▶ Supplied data
• • •

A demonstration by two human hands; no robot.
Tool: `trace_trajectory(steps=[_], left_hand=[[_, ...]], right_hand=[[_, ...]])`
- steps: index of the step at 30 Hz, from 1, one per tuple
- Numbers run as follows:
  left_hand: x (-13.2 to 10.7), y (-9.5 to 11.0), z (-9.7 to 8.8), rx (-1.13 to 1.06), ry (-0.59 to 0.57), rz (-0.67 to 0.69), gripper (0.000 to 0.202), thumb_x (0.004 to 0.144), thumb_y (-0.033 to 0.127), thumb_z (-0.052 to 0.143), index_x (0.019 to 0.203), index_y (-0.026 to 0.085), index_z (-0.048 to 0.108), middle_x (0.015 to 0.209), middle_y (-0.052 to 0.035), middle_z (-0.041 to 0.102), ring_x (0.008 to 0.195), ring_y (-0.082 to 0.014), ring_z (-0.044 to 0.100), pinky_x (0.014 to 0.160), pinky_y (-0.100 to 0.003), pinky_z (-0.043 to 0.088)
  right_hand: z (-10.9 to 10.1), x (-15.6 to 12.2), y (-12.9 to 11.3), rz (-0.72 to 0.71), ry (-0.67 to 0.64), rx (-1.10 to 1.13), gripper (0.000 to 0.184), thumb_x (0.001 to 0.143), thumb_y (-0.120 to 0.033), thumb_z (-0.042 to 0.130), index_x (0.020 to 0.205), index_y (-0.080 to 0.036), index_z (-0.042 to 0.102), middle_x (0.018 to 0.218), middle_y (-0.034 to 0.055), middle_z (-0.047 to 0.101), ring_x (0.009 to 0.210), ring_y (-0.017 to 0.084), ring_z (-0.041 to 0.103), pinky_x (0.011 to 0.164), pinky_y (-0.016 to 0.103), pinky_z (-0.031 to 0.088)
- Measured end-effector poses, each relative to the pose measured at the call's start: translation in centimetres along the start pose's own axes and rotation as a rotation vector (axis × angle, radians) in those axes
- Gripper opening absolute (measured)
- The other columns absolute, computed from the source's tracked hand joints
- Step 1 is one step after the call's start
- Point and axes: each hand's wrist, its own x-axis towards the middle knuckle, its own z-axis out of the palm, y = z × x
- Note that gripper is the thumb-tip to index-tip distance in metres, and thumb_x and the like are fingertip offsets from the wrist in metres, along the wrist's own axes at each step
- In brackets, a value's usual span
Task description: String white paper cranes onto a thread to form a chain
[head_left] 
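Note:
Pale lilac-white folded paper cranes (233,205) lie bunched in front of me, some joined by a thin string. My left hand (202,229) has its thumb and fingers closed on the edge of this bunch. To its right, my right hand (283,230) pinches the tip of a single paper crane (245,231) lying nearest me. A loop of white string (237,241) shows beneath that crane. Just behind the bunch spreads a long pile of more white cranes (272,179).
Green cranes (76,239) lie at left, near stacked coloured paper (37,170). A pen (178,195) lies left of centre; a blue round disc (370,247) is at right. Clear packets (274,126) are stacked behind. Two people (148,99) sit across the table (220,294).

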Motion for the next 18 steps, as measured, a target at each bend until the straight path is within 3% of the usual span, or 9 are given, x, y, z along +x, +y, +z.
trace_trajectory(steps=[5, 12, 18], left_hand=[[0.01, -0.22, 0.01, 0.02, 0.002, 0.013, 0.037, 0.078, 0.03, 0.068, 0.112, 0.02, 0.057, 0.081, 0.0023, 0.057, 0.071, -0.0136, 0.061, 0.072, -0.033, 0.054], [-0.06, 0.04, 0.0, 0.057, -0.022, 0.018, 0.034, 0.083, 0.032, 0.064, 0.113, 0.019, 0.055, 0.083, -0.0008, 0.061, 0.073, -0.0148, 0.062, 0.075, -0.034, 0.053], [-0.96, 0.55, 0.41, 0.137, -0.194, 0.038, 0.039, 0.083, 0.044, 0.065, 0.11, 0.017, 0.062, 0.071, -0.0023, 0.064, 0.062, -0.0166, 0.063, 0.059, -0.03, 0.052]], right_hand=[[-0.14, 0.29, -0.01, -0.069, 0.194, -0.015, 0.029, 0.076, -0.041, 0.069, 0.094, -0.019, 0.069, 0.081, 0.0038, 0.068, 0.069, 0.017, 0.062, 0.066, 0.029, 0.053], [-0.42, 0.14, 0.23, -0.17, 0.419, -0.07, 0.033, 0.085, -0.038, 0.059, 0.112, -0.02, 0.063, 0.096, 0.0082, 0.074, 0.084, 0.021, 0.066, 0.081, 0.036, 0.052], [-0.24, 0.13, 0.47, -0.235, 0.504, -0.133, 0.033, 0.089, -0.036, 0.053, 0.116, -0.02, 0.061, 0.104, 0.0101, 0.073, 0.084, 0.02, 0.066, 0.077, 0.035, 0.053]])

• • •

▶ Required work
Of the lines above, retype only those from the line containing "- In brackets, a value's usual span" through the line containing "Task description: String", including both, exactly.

▶ Answer area
- In brackets, a value's usual span
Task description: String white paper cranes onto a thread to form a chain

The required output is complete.